Glad to here about these two adoptions.

Hooch


----------



## GoldenJoyx'stwo (Feb 25, 2007)

TheHooch said:


> Glad to here about these two adoptions.
> 
> Hooch


GB wouldn't have happened without you, Lil, Donna, and Linda.


----------



## GoldenJoyx'stwo (Feb 25, 2007)

AnnaBanana said:


> Are there members here who work with GRREAT? I've been to a GRREAT fundraising walk and now that I don't work 14 hr days anymore I'd like to help out somehow. I started talking to a nice woman who from GRREAT right before ChatGoldens disappeared. I don't remember her screen name! TIA!


Was that Renee? I can't remember. If so, she posted her not too long ago.


----------



## Karen519 (Aug 21, 2006)

*Just e-mailed.*

Just e-mailed all three GA Rescues and also J & L.

oops!! Sorry!! Put this in wrong place!


----------



## Karen519 (Aug 21, 2006)

*Kimm and GB9*

Kimm:

::hyper::hyper::hyper::hyper::hyper:

*This is the Best News about GB9!!!*

* If it weren't for KIMM,* Golden BOY never would have made it out alive.

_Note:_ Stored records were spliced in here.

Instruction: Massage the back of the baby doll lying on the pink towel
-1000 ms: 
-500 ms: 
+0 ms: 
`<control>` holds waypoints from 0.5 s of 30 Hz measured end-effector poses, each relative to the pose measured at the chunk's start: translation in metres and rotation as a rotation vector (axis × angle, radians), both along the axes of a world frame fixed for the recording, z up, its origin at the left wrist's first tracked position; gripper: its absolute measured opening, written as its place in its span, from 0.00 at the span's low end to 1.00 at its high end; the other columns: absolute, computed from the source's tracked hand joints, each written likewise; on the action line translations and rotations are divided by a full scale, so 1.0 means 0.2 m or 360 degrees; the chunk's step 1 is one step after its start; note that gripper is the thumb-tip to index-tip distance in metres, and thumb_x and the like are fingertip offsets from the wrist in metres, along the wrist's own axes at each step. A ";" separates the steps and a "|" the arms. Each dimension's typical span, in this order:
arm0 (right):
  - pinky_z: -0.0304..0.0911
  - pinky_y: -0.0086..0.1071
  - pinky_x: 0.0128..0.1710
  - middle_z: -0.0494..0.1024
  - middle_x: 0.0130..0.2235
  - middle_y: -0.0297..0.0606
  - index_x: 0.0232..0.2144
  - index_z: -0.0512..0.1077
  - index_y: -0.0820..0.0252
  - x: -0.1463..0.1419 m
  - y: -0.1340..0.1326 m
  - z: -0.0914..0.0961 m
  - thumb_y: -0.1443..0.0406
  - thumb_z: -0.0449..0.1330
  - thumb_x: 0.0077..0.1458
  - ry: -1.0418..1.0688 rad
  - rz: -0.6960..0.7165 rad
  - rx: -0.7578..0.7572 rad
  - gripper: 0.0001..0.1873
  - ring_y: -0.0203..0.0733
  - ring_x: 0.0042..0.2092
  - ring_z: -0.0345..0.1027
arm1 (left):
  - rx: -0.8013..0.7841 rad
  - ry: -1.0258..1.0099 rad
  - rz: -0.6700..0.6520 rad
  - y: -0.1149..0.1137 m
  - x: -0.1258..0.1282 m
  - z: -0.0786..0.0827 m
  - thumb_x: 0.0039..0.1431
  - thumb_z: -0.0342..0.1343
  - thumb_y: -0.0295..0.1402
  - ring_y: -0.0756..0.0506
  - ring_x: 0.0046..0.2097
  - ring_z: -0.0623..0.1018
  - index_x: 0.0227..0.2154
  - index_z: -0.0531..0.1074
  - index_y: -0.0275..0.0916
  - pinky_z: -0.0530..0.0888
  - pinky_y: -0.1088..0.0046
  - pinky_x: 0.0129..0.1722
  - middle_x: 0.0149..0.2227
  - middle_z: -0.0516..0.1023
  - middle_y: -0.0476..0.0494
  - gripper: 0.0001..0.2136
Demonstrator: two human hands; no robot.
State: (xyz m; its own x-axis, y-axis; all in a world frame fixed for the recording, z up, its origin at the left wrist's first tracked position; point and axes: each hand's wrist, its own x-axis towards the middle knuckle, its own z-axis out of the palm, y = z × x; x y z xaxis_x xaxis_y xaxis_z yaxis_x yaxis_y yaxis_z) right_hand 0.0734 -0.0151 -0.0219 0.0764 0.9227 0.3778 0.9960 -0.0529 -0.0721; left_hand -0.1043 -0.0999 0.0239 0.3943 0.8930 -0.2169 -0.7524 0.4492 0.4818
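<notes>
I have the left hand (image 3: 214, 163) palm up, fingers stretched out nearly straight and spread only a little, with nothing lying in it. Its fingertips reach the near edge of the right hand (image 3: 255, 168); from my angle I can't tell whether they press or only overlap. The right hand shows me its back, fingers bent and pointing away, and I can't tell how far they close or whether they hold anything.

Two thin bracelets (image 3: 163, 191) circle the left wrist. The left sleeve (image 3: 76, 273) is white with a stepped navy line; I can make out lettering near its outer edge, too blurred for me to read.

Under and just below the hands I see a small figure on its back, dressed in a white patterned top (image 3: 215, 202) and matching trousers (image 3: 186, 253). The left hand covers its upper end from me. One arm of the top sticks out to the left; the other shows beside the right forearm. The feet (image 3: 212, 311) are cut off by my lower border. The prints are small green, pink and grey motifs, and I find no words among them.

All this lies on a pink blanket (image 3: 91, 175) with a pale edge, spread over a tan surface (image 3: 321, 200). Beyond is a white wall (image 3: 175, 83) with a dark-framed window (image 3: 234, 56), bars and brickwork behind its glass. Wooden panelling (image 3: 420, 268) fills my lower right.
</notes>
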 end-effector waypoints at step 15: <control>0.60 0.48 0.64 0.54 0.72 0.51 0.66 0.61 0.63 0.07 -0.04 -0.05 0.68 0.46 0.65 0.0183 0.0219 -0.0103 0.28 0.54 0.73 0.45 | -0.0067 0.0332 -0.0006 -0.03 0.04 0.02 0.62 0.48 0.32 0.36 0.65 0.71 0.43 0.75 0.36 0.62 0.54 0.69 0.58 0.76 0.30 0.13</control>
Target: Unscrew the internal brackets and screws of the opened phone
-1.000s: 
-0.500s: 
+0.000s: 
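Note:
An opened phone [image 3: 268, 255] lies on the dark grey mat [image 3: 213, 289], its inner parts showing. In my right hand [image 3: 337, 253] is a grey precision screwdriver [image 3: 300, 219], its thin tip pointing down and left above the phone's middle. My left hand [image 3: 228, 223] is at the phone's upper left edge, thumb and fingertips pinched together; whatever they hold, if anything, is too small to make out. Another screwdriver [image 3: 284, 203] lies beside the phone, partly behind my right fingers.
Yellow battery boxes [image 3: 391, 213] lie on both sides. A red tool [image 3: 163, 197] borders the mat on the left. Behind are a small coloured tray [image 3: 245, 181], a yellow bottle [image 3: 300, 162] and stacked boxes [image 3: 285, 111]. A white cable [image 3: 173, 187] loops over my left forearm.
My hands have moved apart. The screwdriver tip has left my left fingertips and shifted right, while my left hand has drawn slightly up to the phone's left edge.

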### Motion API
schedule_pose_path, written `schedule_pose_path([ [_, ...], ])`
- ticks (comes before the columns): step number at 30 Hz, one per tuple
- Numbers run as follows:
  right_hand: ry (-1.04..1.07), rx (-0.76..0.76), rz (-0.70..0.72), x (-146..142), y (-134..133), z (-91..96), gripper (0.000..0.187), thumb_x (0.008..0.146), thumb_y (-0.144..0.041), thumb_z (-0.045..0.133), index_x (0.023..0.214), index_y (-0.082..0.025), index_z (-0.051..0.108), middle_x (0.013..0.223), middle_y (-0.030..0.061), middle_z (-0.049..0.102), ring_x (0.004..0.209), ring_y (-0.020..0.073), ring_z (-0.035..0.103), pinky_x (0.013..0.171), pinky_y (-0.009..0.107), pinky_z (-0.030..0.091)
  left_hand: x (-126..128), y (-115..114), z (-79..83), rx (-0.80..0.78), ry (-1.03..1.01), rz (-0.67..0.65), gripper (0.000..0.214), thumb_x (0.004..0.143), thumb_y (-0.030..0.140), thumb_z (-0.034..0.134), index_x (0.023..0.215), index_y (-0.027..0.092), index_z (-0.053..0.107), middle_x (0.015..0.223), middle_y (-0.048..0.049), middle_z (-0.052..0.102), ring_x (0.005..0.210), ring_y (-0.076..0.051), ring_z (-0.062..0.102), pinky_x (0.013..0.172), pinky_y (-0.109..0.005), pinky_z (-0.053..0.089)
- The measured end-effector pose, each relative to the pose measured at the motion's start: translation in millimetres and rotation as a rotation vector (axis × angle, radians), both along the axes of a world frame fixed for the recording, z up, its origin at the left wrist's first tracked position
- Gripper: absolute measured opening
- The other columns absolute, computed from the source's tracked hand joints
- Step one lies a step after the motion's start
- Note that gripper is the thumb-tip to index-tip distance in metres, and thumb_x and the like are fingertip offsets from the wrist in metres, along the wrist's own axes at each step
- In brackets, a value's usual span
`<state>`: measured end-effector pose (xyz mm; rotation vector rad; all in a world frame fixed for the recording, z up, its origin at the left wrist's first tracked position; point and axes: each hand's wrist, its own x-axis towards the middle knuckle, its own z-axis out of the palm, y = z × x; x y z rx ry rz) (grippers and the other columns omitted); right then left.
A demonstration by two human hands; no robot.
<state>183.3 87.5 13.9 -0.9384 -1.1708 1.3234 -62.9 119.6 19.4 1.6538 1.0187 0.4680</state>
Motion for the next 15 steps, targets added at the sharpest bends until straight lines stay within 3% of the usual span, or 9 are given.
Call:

Your dedication, time wise, money wise, love wise, all because of you GB9 is now in a loving furever home.

*I want to do the Happy Dance in the Office!!!*

Hope his owners post here and what is his new name?????


----------



## GoldenJoyx'stwo (Feb 25, 2007)

I don't know...He went from GB, to Jeepy, to??? 

I'm not sure that I would ever do what I did when GB needed to be pulled, again. But I sure am happy his life was saved and he now has a forever home! I don't regret that at all. 

It took more people than anyone will ever know to save him. As I mentioned, *Donna*, Lil, Hooch, Linda, Suzanne, and a few others...We had a lot of disappointments along the way, but the end result, is priceless!


----------



## Karen519 (Aug 21, 2006)

*Thank you is not sufficient..*

*To say thank you to ALL of you who worked so tirelessy to save 
GB9 is not sufficient!

Bless all of you!!!*


----------



## vrocco1 (Feb 25, 2006)

Note: Thread Moved


----------